I'm not sure why it takes more than the 9s reported before - IIRC I
did the previous test in single mode under bare shell and this time
I'm testing under gnome. This or it's the effect of running
update-index :/
Now status on subdir takes 9.5s. But still the
not-much-faster-status-on-subdir rule is true.

> And then try "git diff-index HEAD" for an idea of how expensive it is to
> just read the objects and compare to the index.

The diff-index after dropping cache takes
real	0m14.095s
user	0m0.268s
sys	0m0.564s

>> > Not really.
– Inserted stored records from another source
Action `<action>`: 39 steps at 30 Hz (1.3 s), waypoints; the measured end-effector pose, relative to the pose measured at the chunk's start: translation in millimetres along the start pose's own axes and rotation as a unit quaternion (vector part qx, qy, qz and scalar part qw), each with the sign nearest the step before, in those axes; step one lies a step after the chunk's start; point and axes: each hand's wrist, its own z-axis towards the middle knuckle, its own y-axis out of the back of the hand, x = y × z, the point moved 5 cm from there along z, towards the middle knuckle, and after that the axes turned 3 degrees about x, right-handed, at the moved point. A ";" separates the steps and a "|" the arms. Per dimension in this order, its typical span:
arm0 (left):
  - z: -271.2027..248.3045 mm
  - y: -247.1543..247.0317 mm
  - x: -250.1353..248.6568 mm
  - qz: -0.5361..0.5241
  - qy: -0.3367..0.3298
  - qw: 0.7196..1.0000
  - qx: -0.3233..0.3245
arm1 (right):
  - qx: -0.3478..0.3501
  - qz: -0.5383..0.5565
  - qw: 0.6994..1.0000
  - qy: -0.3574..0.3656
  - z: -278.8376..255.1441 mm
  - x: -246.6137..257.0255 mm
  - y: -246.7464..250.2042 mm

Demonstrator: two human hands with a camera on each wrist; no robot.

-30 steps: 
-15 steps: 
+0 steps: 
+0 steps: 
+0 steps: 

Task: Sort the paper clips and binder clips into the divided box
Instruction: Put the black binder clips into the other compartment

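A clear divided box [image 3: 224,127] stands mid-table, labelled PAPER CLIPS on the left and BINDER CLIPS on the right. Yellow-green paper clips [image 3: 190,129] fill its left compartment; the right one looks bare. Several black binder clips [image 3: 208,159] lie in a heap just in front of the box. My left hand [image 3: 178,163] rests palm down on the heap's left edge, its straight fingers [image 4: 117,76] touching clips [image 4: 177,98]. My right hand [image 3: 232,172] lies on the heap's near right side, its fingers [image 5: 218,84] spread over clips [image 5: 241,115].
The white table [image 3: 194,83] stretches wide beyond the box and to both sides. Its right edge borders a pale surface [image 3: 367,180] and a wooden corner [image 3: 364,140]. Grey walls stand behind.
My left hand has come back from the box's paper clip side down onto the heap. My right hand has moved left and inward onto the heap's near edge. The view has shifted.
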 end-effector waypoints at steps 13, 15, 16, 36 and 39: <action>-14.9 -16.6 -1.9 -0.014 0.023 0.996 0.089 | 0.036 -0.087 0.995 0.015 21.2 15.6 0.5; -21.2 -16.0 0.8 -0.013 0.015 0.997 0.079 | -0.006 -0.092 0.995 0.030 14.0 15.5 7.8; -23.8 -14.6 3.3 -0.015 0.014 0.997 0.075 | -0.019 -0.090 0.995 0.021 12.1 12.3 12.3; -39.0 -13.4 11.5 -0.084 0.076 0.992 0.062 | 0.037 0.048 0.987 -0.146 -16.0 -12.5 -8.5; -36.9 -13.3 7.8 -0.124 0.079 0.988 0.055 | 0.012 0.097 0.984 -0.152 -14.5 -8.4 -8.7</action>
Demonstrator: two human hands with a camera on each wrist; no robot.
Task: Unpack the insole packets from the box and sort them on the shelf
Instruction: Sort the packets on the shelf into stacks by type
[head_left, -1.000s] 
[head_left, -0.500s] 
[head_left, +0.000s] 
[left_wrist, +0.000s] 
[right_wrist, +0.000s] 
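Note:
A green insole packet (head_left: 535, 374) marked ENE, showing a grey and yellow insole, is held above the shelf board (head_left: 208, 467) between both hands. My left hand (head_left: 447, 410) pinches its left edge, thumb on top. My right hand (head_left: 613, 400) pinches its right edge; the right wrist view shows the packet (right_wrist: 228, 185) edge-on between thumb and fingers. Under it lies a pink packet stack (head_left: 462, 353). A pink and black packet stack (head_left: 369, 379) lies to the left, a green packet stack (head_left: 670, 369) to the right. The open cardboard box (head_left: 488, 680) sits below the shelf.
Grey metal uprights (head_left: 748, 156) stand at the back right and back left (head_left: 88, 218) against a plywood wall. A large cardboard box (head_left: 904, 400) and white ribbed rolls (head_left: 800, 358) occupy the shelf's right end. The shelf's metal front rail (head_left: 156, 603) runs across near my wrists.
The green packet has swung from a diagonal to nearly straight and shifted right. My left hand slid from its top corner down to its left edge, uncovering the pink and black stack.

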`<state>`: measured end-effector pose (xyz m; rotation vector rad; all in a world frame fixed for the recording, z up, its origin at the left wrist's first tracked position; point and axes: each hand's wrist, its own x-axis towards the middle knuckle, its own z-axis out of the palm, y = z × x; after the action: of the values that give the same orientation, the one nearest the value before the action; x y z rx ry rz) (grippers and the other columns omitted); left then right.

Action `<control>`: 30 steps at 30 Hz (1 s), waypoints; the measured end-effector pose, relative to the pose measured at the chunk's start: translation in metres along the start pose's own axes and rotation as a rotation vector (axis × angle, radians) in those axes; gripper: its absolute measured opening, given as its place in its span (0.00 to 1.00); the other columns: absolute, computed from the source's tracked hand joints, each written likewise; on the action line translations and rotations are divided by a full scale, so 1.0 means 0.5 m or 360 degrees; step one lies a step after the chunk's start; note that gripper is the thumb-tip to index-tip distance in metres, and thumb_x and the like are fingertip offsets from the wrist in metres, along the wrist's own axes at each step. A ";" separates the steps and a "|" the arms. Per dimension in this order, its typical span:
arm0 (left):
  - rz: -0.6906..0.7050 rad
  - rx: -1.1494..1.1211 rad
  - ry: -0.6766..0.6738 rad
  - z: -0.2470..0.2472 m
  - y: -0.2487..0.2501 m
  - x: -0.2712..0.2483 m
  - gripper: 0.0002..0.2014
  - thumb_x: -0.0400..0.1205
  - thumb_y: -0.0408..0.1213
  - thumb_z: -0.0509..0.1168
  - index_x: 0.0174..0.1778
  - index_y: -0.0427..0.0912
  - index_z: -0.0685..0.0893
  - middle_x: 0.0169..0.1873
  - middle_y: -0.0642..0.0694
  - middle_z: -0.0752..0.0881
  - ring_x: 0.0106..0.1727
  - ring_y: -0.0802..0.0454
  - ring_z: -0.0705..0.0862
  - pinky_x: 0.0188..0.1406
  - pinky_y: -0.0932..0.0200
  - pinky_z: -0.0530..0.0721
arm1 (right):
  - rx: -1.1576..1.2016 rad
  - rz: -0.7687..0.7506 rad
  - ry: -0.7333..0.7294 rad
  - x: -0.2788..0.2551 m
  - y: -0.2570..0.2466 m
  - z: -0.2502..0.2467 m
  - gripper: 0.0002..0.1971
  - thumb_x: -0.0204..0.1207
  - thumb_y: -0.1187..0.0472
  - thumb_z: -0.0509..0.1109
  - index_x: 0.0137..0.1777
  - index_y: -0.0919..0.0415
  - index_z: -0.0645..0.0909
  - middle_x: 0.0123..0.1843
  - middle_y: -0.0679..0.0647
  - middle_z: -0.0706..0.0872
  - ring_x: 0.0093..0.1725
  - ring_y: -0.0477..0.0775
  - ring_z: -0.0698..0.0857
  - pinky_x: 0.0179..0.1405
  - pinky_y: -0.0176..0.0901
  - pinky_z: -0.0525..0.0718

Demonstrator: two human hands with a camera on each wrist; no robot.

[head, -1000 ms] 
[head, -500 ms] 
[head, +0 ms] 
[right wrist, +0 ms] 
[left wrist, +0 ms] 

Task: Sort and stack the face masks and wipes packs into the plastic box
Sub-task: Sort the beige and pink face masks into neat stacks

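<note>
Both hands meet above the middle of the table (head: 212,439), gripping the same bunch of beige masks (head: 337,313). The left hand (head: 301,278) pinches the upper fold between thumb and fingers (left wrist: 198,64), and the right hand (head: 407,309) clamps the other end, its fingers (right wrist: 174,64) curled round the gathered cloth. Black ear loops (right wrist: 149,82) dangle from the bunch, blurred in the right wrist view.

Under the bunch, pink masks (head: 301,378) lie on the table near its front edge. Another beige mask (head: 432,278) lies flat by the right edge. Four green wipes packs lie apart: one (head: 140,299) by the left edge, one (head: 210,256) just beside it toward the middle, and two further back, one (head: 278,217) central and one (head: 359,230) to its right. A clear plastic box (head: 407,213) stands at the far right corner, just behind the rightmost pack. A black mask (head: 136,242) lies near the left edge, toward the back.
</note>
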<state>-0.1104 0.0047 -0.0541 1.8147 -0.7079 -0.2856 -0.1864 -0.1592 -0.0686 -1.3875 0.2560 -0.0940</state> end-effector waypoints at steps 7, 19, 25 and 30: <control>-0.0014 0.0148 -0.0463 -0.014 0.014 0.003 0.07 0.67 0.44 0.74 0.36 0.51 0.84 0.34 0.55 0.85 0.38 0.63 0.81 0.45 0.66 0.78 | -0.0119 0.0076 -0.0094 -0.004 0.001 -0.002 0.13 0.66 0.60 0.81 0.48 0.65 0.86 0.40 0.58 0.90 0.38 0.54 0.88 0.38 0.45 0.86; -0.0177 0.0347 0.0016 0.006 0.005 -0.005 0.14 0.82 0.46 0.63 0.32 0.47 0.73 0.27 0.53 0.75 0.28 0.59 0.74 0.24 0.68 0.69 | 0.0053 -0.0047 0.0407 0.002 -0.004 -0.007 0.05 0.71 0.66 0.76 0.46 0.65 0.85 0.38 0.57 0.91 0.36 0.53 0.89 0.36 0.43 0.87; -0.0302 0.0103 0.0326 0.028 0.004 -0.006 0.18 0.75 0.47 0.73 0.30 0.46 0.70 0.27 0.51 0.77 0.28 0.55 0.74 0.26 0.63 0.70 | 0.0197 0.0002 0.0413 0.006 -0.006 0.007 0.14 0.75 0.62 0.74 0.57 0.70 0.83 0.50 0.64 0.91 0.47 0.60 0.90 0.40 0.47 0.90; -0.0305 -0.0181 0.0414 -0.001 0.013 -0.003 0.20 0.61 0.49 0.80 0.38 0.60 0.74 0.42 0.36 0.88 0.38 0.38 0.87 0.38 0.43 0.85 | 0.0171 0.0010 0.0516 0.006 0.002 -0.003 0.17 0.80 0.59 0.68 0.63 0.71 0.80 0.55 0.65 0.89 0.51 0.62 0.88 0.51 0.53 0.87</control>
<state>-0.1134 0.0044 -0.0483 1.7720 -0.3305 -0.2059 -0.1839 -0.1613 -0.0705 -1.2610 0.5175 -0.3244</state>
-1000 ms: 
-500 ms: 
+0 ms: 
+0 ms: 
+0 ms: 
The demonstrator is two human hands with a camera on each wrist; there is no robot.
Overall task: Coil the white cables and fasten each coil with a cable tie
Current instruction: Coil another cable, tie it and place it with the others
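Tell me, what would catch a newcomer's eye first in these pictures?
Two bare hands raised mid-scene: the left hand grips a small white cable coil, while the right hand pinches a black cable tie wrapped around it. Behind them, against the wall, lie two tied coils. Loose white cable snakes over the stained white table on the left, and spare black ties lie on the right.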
You're showing an I/O problem, and repacking is git's way of
>> > reducing I/O.
>>
>> So if I understand correctly, the reason is because git must compare
>> workspace files with packed objects - and the problem is
>> reading/seeking/searching in the packs?
>
> Mostly reading (we keep a sorted index and access the packfiles via
> mmap, so we only touch the pages we need). But you're also paying to
> lstat() the directory tree, too. And you're paying to load (probably)
> the whole index into memory, although it's relatively compact compared
> to the actual file data.

If the index is the objects/pack/*.idx files than it's 21MB

>> Is there a way to make packs better? I think most operations are on
>> workdir files - so maybe it'd be possible to tell gc/repack/whatever
>> to optimize access to files which I currently have in workdir?
>
> It already does optimize for that case. If you can make it even better,
> I'm sure people would be happy to see the numbers.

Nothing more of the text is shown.